By far my favorite though, and possibly going to be my favorite of the year, was Dinosaurs in the Architecture. The main character is a young woman with a paleontologist father, whose daemon has inadvertently settled as a dinosaur. In a world where the Church has forced Darwin into exile, this spells problems for our heroine. I adore this, as I adore all long looks at Lyra's world and the concept of having your soul on the outside. If I didn't know better I would think I knew the author for this. Dinosaurs! Angels! Quasi-Victorian Steampunk Adventure!

Young Wizards

But Rather Darkness Visible, the one that Aria got, is a crossover between Doctor Who and Young Wizards... which is actually canon for that universe! (No, really. These two characters have in canon met.) In this one, Dairine is tasked with having a friendly chat with Ten post-Waters on Mars. It's quite lovely and smooshes the two canons together effortlessly. What I wouldn't give to see the Tenth Doctor greet a wizard-on-errantry with "Dai stiho" onna telly.
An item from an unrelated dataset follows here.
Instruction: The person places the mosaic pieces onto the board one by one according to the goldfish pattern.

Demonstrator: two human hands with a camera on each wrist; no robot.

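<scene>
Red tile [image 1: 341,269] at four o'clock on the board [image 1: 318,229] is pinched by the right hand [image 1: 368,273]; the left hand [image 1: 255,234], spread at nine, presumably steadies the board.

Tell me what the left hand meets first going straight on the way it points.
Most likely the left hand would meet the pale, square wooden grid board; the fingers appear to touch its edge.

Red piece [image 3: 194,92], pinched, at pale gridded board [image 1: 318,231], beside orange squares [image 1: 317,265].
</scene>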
I also liked and the city stood in its brightness for the lovely vignettes, and the errand Dairine is sent to run is the Wizardry series at its best: cutting edge science fiction.

Finally, I really really enjoyed A Matter of Choice in which Dairine notices something off with her Twilight-obsessed schoolmate and enlists Ronan's help in a brief battle for her soul. But not in the way that you would think! Twilight is surprisingly not bashed in this story as silly, but rather something bittersweet. It broke my heart, a little.